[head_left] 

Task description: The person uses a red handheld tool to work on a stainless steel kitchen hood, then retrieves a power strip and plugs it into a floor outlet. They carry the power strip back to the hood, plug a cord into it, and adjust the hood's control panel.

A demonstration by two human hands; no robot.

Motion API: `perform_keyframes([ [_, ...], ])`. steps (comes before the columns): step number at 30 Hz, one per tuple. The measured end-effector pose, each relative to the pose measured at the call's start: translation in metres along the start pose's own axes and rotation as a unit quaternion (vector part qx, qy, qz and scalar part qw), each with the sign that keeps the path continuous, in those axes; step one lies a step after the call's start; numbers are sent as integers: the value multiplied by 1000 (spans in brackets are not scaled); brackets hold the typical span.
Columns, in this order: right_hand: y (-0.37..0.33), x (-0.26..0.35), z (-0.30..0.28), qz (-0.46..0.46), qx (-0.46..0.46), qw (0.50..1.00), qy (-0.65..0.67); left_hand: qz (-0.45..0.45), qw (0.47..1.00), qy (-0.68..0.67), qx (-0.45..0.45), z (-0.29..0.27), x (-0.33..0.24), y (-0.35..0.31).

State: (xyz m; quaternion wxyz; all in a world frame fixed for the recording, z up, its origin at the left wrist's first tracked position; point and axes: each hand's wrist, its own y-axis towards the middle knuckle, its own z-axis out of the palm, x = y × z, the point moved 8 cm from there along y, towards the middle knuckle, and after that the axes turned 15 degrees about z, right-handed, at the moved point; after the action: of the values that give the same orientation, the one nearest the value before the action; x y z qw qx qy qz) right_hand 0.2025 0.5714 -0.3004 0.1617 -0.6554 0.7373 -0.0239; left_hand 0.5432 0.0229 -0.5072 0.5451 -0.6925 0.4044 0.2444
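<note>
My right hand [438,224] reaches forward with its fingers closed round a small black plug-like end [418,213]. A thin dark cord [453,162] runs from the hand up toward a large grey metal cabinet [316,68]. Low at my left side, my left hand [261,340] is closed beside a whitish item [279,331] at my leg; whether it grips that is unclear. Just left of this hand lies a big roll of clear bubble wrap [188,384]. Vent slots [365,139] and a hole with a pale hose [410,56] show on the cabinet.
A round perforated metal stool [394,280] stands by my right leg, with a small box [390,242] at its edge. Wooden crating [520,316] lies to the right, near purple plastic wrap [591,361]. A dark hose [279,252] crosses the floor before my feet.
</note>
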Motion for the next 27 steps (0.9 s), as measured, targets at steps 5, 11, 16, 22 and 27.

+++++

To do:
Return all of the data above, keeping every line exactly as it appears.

Solution to the problem:
[head_left] 

Task description: The person uses a red handheld tool to work on a stainless steel kitchen hood, then retrieves a power strip and plugs it into a floor outlet. They carry the power strip back to the hood, plug a cord into it, and adjust the hood's control panel.

A demonstration by two human hands; no robot.

Motion API: `perform_keyframes([ [_, ...], ])`. steps (comes before the columns): step number at 30 Hz, one per tuple. The measured end-effector pose, each relative to the pose measured at the call's start: translation in metres along the start pose's own axes and rotation as a unit quaternion (vector part qx, qy, qz and scalar part qw), each with the sign that keeps the path continuous, in those axes; step one lies a step after the call's start; numbers are sent as integers: the value multiplied by 1000 (spans in brackets are not scaled); brackets hold the typical span.
Columns, in this order: right_hand: y (-0.37..0.33), x (-0.26..0.35), z (-0.30..0.28), qz (-0.46..0.46), qx (-0.46..0.46), qw (0.50..1.00), qy (-0.65..0.67); left_hand: qz (-0.45..0.45), qw (0.47..1.00), qy (-0.68..0.67), qx (-0.45..0.45), z (-0.29..0.27), x (-0.33..0.24), y (-0.35..0.31).

State: (xyz m; quaternion wxyz; all in a world frame fixed for the recording, z up, its origin at the left wrist's first tracked position; point and axes: each hand's wrist, its own y-axis towards the middle knuckle, its own z-axis out of the palm, x = y × z, the point moved 8 cm from there along y, towards the middle knuckle, and after that the axes turned 15 degrees about z, right-handed, at the moved point; after the action: of the values that give the same orientation, the one nearest the value before the action; x y z qw qx qy qz) right_hand 0.2025 0.5714 -0.3004 0.1617 -0.6554 0.7373 -0.0239; left_hand 0.5432 0.0229 -0.5072 0.5451 -0.6925 0.4044 0.2444
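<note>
My right hand [438,224] reaches forward with its fingers closed round a small black plug-like end [418,213]. A thin dark cord [453,162] runs from the hand up toward a large grey metal cabinet [316,68]. Low at my left side, my left hand [261,340] is closed beside a whitish item [279,331] at my leg; whether it grips that is unclear. Just left of this hand lies a big roll of clear bubble wrap [188,384]. Vent slots [365,139] and a hole with a pale hose [410,56] show on the cabinet.
A round perforated metal stool [394,280] stands by my right leg, with a small box [390,242] at its edge. Wooden crating [520,316] lies to the right, near purple plastic wrap [591,361]. A dark hose [279,252] crosses the floor before my feet.
</note>
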Motion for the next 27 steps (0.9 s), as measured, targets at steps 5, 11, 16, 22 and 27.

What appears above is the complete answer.